Work to complete »
Somewhere below are a line with "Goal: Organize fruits" and a later line with "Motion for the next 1". Output exactly those lines and all lines between them.

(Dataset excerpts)

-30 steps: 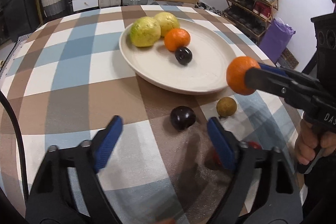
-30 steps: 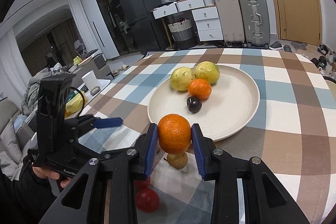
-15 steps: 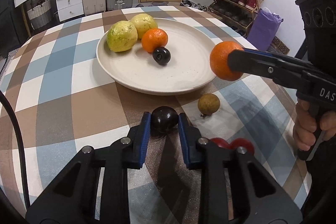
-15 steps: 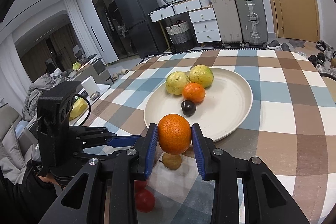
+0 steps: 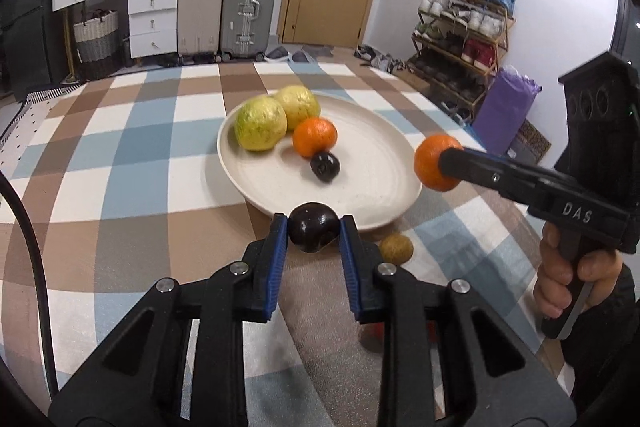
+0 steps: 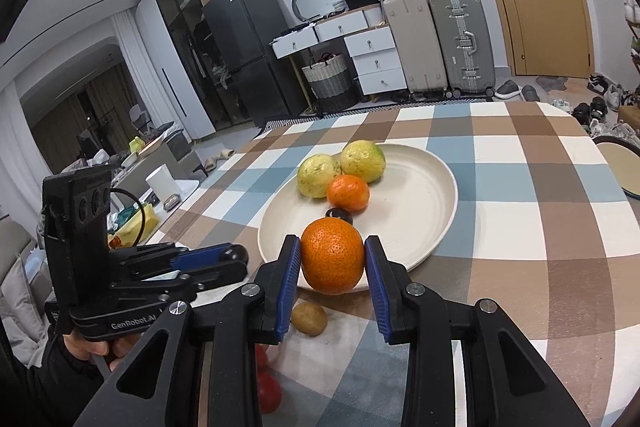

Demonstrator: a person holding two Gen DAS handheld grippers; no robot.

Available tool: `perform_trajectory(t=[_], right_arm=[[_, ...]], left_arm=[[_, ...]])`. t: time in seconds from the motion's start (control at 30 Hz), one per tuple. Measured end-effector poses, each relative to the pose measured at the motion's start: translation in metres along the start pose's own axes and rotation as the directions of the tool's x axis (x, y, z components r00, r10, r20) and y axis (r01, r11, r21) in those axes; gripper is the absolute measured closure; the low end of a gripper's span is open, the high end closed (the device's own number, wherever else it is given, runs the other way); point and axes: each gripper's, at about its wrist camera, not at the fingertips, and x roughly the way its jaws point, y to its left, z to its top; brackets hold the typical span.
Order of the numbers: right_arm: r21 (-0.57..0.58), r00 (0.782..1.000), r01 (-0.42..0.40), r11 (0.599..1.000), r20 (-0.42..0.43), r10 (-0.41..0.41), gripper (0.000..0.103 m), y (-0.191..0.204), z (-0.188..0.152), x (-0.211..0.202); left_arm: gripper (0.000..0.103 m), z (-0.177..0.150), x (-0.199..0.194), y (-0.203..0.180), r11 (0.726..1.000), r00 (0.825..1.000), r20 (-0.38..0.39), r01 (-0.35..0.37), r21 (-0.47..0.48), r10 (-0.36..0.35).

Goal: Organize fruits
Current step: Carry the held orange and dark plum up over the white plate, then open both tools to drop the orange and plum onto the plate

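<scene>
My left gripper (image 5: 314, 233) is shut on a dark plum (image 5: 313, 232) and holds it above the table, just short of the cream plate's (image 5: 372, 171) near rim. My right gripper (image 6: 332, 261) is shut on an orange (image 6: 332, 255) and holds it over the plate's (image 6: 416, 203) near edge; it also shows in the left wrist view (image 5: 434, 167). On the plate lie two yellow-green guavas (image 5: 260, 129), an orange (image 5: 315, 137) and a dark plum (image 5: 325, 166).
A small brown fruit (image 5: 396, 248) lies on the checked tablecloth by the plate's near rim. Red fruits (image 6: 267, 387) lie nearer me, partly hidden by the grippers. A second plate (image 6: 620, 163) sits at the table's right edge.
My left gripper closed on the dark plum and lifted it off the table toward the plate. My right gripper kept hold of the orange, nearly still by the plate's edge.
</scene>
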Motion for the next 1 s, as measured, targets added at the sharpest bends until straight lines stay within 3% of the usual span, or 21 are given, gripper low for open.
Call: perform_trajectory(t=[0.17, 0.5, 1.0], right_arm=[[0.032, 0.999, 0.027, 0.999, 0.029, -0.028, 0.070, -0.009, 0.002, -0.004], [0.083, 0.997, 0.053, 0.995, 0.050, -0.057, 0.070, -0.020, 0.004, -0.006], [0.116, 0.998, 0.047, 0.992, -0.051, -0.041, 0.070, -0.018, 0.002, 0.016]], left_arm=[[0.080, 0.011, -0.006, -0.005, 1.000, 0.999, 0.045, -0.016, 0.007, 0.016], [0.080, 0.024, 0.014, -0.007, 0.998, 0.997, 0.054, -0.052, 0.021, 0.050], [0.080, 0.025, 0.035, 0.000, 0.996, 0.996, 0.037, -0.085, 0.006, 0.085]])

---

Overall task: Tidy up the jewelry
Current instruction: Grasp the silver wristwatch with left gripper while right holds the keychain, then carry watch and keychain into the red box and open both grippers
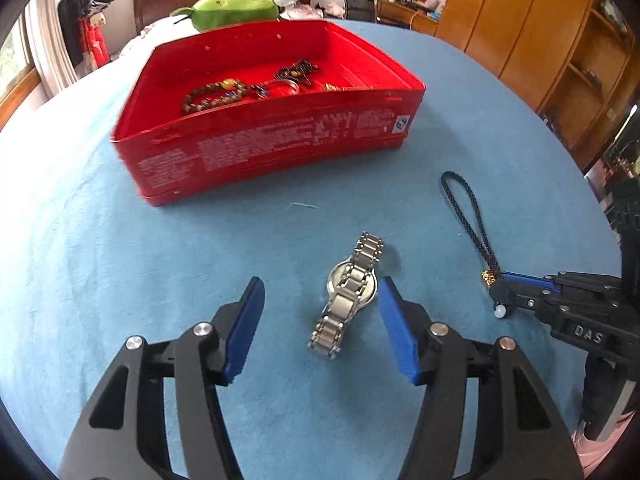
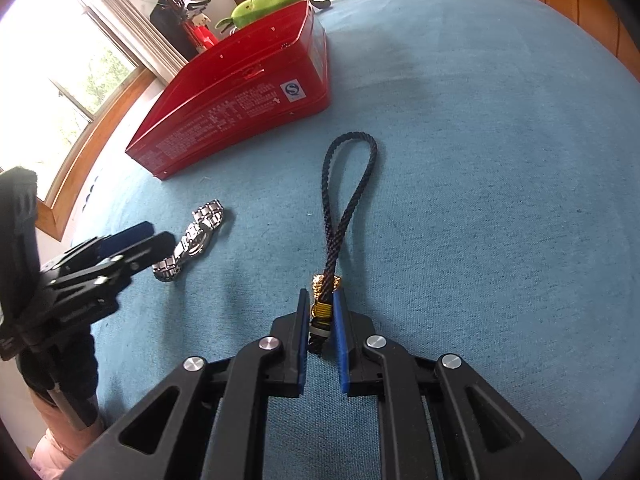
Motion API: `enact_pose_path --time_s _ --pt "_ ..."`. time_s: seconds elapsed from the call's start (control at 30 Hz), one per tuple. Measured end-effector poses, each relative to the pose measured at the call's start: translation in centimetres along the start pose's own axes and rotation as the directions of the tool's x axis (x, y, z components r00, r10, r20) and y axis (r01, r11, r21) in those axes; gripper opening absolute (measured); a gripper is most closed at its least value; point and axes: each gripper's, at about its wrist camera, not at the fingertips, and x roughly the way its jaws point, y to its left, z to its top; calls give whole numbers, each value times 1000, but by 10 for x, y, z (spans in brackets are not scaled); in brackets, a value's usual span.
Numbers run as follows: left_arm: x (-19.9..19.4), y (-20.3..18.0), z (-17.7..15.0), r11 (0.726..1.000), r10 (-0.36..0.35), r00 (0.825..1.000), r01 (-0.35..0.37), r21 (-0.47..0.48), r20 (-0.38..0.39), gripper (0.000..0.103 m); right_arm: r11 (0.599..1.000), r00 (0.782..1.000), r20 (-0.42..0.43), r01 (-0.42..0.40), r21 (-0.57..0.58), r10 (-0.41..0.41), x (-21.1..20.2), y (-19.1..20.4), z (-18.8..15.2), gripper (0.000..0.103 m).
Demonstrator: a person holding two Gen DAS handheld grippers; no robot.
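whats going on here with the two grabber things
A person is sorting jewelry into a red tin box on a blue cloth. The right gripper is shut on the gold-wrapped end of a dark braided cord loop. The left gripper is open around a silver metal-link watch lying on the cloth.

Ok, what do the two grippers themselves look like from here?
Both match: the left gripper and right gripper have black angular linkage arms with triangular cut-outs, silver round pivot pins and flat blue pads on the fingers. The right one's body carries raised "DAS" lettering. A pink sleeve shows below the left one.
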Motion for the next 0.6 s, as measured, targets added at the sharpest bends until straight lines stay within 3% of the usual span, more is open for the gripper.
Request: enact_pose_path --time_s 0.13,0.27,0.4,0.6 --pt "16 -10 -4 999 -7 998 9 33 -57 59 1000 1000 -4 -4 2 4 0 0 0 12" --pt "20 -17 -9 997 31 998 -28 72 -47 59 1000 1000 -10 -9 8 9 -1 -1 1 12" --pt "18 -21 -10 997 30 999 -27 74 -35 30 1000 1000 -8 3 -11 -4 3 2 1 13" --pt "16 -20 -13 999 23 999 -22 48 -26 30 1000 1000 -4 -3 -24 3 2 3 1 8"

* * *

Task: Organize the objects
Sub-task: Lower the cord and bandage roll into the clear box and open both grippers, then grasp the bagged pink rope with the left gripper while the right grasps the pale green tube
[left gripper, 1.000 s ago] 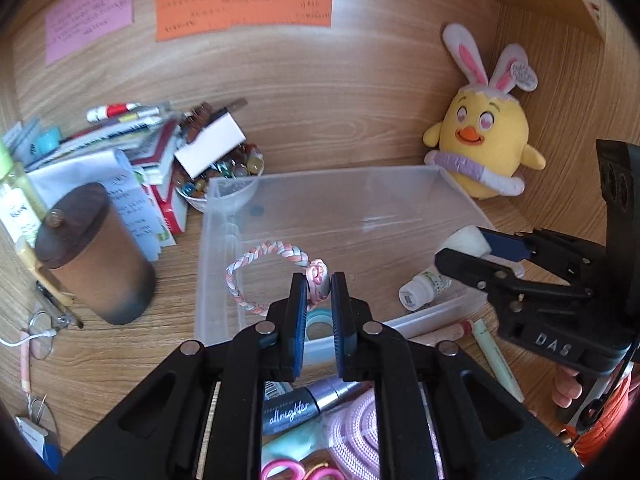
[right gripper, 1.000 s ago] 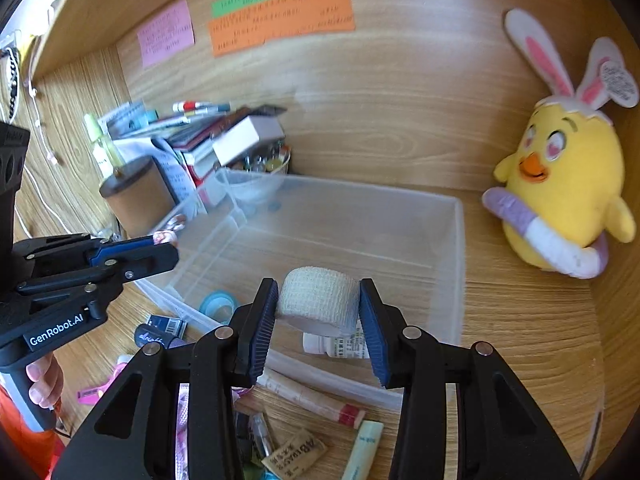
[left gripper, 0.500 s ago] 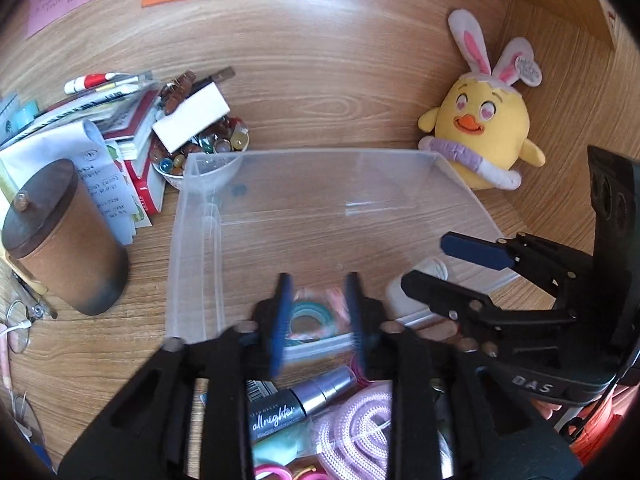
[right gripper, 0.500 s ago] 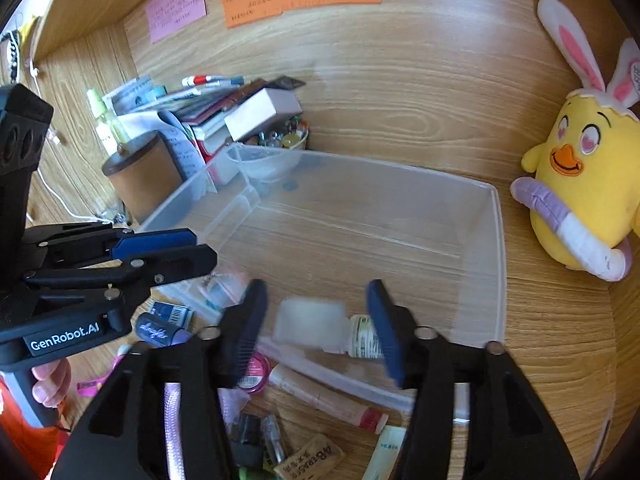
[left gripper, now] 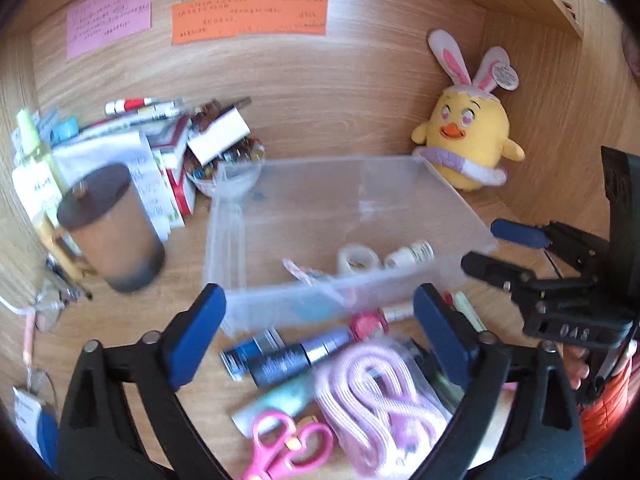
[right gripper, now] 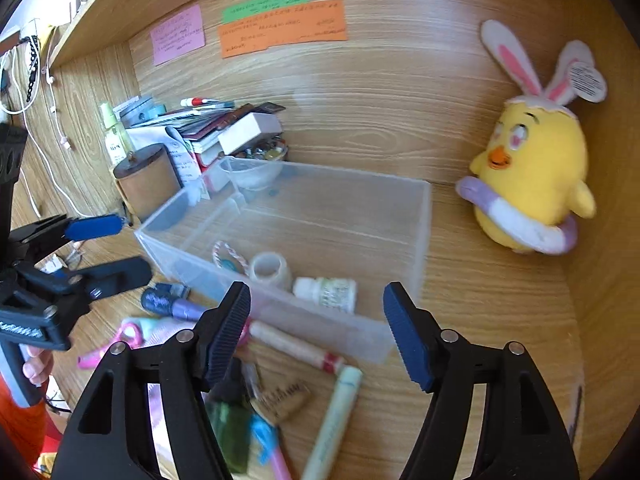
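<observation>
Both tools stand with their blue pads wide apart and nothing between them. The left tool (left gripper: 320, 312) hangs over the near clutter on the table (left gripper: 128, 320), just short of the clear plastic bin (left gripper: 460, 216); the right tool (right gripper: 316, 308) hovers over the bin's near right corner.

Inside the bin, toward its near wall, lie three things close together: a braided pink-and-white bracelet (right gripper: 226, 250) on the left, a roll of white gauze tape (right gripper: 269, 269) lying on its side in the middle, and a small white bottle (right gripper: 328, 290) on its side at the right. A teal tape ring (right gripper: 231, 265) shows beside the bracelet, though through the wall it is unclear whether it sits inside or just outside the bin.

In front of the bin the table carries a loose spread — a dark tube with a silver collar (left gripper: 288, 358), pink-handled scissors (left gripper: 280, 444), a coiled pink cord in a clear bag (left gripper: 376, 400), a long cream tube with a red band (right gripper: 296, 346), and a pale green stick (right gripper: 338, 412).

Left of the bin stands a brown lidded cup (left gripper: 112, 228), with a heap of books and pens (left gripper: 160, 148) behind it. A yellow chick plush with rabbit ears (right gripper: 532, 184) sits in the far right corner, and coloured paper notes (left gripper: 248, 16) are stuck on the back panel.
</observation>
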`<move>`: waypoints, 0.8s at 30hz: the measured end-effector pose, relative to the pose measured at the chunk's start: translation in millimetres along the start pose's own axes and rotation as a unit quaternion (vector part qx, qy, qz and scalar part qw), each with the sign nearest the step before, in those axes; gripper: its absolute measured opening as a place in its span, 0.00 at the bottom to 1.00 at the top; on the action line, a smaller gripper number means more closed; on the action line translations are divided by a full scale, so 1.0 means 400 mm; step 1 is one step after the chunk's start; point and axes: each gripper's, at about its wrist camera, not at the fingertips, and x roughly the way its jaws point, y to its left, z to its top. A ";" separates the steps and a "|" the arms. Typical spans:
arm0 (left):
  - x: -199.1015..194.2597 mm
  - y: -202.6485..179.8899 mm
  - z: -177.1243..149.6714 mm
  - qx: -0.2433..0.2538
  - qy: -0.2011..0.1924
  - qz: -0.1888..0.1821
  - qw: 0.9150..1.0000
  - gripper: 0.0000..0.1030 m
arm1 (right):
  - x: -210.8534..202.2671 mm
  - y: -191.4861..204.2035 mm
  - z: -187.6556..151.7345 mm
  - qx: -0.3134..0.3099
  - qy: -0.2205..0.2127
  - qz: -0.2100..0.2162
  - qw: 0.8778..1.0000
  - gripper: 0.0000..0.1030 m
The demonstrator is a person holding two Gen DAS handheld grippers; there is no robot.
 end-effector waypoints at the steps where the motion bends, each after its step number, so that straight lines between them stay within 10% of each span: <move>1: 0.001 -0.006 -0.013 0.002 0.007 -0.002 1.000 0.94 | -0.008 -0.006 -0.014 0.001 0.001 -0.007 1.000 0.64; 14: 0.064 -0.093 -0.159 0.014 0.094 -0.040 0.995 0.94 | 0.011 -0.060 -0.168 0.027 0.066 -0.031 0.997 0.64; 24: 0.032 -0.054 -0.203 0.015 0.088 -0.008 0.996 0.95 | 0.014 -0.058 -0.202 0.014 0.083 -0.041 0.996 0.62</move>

Problem solution »
Goal: Organize fruits
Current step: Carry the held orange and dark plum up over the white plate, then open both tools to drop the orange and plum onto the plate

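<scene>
My left gripper (image 5: 314, 233) is shut on a dark plum (image 5: 313, 232) and holds it above the table, just short of the cream plate's (image 5: 372, 171) near rim. My right gripper (image 6: 332, 261) is shut on an orange (image 6: 332, 255) and holds it over the plate's (image 6: 416, 203) near edge; it also shows in the left wrist view (image 5: 434, 167). On the plate lie two yellow-green guavas (image 5: 260, 129), an orange (image 5: 315, 137) and a dark plum (image 5: 325, 166).
A small brown fruit (image 5: 396, 248) lies on the checked tablecloth by the plate's near rim. Red fruits (image 6: 267, 387) lie nearer me, partly hidden by the grippers. A second plate (image 6: 620, 163) sits at the table's right edge.
My left gripper closed on the dark plum and lifted it off the table toward the plate. My right gripper kept hold of the orange, nearly still by the plate's edge.
</scene>
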Motion for the next 1 s, as measured, targets added at the sharpest bends until straight lines stay within 3% of the usual span, or 21 are given, gripper low for open.

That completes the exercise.